WORK REQUEST.
What is needed is an exact transcription of the listing, with the images removed.

DATA SHOWN.
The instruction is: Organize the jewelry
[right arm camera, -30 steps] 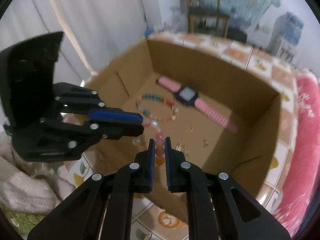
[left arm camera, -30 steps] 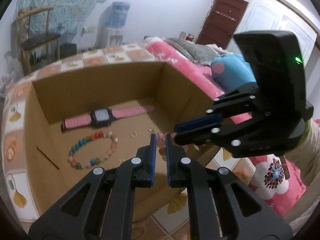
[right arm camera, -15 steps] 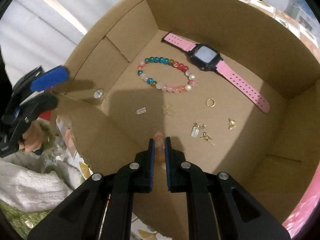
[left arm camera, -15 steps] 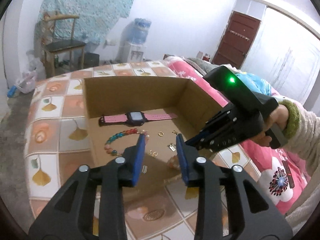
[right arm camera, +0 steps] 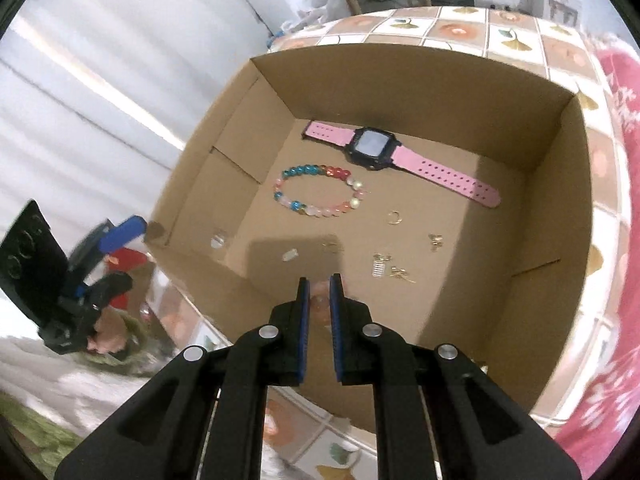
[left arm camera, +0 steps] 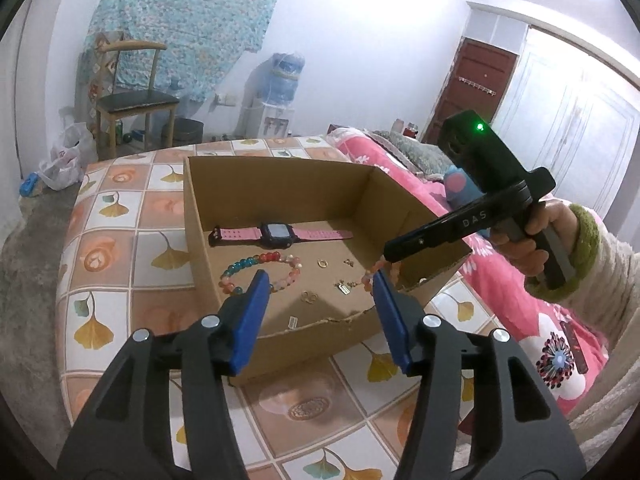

ANSWER SPACE.
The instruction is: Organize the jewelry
[right arm camera, -30 steps] 
[left arm camera, -30 steps] 
[right arm camera, -15 steps] 
[left arm camera, -15 steps] 
[right arm camera, +0 steps] 
[left arm camera, +0 steps] 

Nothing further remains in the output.